Вслед за конницей из рощи выхлестнулась волна крестьян – чёрные рты на бородатых физиономиях разинуты в торжествующих воплях, вилы, рогатины, насаженные торчком косы уставлены перед собой. Спотыкаясь, подбадривая друг друга криками и воинственными возгласами, они бежали за шушпанцером, прущим прямиком к воротам усадьбы.
Гжегош не смог бы внятно объяснить, как он оказался на заднем дворе. Помнил только, как грохнули картечью четырёхфунтовки, как полетели щепки от шпал, которыми были блиндированы борта кузова клятого шушпанцера. Помнил, как заорал «ядрами бейте, холера ясна, ядрами!», как кинулся к орудиям, и застал там только двоих парализованных страхом артиллеристов – остальные все, до единого, сбежали, испугавшись неумолимо наползающего кошмара. Увидел торчащие из-под наклонного листа брони жерла, одно из которых ещё дымилось – и буквально в последний момент успел метнуться вбок, уходя от нового огненного языка. Вскочил, кинулся вглубь двора наперегонки с драпающими солдатами – и покатился по земле, когда за спиной взорвался поражённый зарядный ящик. Снова поднялся на ноги и, прижимая к груди бесценный карабин (когда успел его подхватить?) побежал, подгоняемый кровожадными воплями крестьян, добивающих побросавших оружие французов.
Лошадь стояла засёдланная. Он подтянул подпругу, взлетел в седло и поскакал, расталкивая спасающихся пешком обозных, к задним воротам. И – нос к носу столкнулся с Булгариным, скакавшим вдоль ограды в сопровождении Конопацкого и двоих улан.
Вид у всех четверых был жалкий. Закопченные, прожжённые мундиры и вальтрапы; Конопацкий потерял где-то саблю, пик, этого главного оружия улан нет ни у одного. Сам Булгарин лишился щегольской уланской шапочки, во всю щёку – свежий ожог размером с половину ладони. Волосы опалены, глаза дикие, полны животного страха.
Но, в каком бы состоянии они не были – это были свои, поляки. Гжегош, не медля ни секунды, поскакал за уланами, но не успели они отъехать на сотню шагов от усадьбы, как за спиной раздался пронзительный свист, визг, копытный топот и гортанные вопли на незнакомом, но явно не европейском языке. Гжегош обернулся и обмер – полдюжины всадников на низких мохнатых лошадях, в полосатых халатах и войлочных, отделанных мехом, шапках, догоняли их на галопе. Вот первый привстал на стременах, вскинул маленький, сильно изогнутый лук, и низко, над самой головой поляка пропела стрела.

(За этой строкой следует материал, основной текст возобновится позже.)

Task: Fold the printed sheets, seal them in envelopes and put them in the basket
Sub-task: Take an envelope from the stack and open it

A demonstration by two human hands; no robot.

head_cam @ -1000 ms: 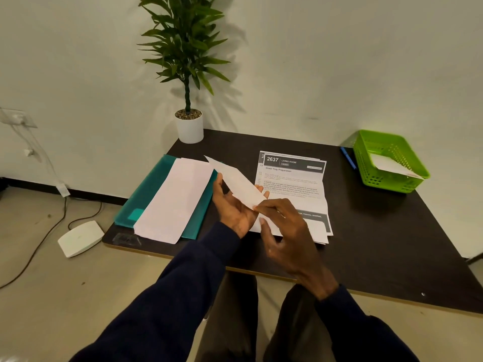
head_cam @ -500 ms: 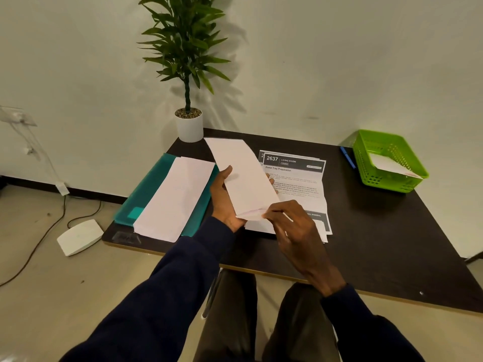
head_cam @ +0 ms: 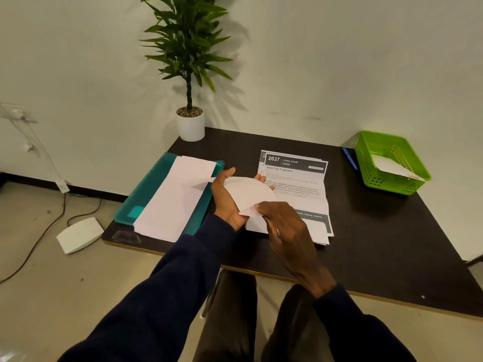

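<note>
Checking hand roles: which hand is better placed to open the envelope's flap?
Probably right: the right hand already pinches the envelope at its near end, while the left hand cradles it from beneath.

Small office or home-office corner. Dark desk point(head_cam: 379, 244) against a plain pale wall. Beyond the left hand point(head_cam: 227, 197): potted plant point(head_cam: 189, 74). Left of it: teal document folder point(head_cam: 154, 189) under white envelopes point(head_cam: 177, 197). Under the right hand point(head_cam: 285, 226): printed sheets point(head_cam: 295, 176). Far right of it: green basket point(head_cam: 389, 160), blue pen point(head_cam: 349, 158). Down left on the floor: cables, white router-like box point(head_cam: 79, 235).
</note>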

Башкиры! Курва мать, это башкиры! Грязные азиатские дикари, сущие скифы, готовые, если верить русскому поэту, рвать глотки культурным европейцам своими жёлтыми кривыми зубами и пить горячую кровь…

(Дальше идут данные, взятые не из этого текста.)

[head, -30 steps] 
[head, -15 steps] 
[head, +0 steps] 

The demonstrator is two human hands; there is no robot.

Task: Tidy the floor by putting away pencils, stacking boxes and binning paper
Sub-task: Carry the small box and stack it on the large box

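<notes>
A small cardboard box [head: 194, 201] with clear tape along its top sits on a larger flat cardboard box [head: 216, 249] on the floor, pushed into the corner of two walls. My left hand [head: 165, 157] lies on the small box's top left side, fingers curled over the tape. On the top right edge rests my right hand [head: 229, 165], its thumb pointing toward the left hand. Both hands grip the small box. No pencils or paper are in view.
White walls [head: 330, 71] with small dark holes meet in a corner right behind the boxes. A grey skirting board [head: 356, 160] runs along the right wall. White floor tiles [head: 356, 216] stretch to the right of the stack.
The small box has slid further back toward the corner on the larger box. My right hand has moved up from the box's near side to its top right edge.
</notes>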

Выучка не подвела: уланы разом развернулись, сверкнули выхваченные из ножен сабли. Хорунжий Конопацкий вырвал из ольстра пистолет и вскинул, целясь на ходу. Он выстрелил за миг до сшибки, и башкир-лучник, выпустив из рук своё архаичное оружие, покатился в дорожную пыль. Одновременно с этим другой улан, поражённый в грудь метким ударом башкирского копья, откинулся на круп, и конь унёс его прочь, уже бездыханным.

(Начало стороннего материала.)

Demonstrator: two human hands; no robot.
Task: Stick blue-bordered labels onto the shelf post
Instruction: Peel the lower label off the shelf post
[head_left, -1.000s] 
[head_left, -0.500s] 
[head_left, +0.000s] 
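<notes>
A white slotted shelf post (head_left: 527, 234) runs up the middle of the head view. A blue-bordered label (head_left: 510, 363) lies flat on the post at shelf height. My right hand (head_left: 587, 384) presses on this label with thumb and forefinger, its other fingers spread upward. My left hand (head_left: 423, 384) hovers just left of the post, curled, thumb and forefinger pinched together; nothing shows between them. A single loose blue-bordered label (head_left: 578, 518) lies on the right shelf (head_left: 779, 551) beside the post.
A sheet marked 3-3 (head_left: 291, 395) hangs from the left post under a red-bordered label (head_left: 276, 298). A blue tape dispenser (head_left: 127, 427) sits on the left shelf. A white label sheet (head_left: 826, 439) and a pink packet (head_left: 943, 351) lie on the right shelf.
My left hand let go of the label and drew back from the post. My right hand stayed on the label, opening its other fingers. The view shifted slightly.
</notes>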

Гжегош рванул с плеча карабин, благодаря матку боску за то, что не забыл наполнить магазин патронами. Но стрелять было уже не в кого – уланы и башкиры смешались в яростной сабельной рубке, и поляк напрасно водил туда-сюда стволом, выцеливая врага. Вот повис в стремени башкир с разрубленной шеей – из неё длинной струёй брызгала ярко-алая кровь. Вот повалился, получив удар копьём в бок, улан; вот Конопацкий, ловко поднырнув под кривую саблю, крутанул на месте коня, навалился его грудью на низкорослую степную лошадёнку, и, приподнявшись на стременах, с размаха ударил башкира рукояткой пистолета по голове. Этот удар поставил точку в скоротечной сшибке – трое уцелевших башкир развернулись и поскакали прочь, пригибаясь к сёдлам и отчаянно нахлёстывая плётками своих лошадей. Гжегош поймал в прорезь прицела спину одного из них, но стрелять не стал. Какой, скажите на милость, прок от лишнего дохлого степняка, если бесценных патронов осталось раз-два и обчёлся? Нет уж, стоит, пожалуй, поберечь их для более достойной мишени.
XI
…в какой-то момент мне послышались среди гулких выстрелов гладкоствольных кремнёвых ружей сухие, рассыпчатые щелчки мосинки. Я вслушался – но в этот самый момент сноп картечи угодит точно в «бронепердунок». Лобовой лист брони загудел боевым барабаном. От бортовых брустверов полетели щепки, и одна из них глубоко впилась мне в щёку. Мальчишка испуганно пригнулся и закрестился.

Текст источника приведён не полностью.